The primary endpoint of the study was non-inferiority of the composite of cardiac death, myocardial infarction, and clinically driven target vessel revascularization at nine months follow-up. In addition, 25% of all patients were randomly assigned to undergo angiographic follow-up at nine months. The principal endpoint of the pre-specified angiographic sub-group was in-stent percent diameter stenosis at nine months.
During the first nine months, 9.2% of patients receiving the Biosensors DES, and 10.5% of patients given the Cypher DES experienced a clinical adverse event that could be included in the primary composite endpoint, thus demonstrating that the Biosensors stent was non-inferior to the Cypher stent.
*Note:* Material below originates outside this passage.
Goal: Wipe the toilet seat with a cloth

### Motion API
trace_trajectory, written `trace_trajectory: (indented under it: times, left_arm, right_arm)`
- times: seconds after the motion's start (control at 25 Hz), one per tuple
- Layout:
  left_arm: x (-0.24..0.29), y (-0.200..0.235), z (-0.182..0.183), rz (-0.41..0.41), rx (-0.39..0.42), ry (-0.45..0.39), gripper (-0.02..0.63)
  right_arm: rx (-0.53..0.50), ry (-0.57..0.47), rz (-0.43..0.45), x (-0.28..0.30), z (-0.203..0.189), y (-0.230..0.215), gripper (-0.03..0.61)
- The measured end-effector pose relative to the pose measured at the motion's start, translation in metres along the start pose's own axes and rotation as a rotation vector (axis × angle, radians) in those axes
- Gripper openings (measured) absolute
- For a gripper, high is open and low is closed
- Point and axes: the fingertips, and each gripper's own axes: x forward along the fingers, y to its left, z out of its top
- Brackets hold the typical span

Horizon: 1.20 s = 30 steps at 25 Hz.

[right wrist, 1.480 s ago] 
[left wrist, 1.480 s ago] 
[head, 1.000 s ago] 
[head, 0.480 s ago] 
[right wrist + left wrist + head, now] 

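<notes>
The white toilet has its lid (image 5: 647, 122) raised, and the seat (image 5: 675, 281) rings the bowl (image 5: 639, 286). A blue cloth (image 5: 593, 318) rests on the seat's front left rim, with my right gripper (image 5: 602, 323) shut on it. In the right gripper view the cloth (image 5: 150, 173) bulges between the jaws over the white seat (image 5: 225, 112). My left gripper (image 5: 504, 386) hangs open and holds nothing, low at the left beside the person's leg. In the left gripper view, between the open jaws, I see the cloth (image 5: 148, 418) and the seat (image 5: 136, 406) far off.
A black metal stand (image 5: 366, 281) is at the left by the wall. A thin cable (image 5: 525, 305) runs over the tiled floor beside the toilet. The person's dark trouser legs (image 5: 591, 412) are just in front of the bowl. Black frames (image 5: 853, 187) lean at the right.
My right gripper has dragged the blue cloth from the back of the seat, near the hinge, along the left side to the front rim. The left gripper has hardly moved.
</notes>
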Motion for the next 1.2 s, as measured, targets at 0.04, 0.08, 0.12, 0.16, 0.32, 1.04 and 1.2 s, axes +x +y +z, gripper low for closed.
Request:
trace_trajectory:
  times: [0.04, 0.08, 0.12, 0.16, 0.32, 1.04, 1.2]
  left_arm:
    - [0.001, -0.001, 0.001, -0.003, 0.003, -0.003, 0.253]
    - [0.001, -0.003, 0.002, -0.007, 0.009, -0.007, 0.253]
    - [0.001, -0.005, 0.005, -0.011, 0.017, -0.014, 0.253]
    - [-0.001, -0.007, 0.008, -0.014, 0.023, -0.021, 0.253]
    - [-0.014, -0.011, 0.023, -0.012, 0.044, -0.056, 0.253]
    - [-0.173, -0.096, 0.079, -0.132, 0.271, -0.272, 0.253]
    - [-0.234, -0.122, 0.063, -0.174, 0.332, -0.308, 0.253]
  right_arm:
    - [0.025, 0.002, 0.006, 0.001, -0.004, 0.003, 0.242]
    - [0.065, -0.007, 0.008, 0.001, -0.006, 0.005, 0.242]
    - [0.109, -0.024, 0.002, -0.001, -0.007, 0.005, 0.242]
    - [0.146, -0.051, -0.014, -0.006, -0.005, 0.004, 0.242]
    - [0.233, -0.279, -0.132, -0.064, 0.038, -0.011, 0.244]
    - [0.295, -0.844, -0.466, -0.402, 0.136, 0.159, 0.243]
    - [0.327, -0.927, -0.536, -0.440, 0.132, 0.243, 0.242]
A favorable trend towards the Biosensors stent was non-significant at the nine months follow-up endpoint.
As anticipated, clinical event rates were higher in Leaders compared with previous DES trials performed in patients with only on-label indications, because the Leaders trial design permitted inclusion of any patient eligible for PCI, said Biosensors. As a result, rates of death, myocardial infarction and stent thrombosis were similar for both stent types, but were 2.6% higher when compared to the earlier, less inclusive trials.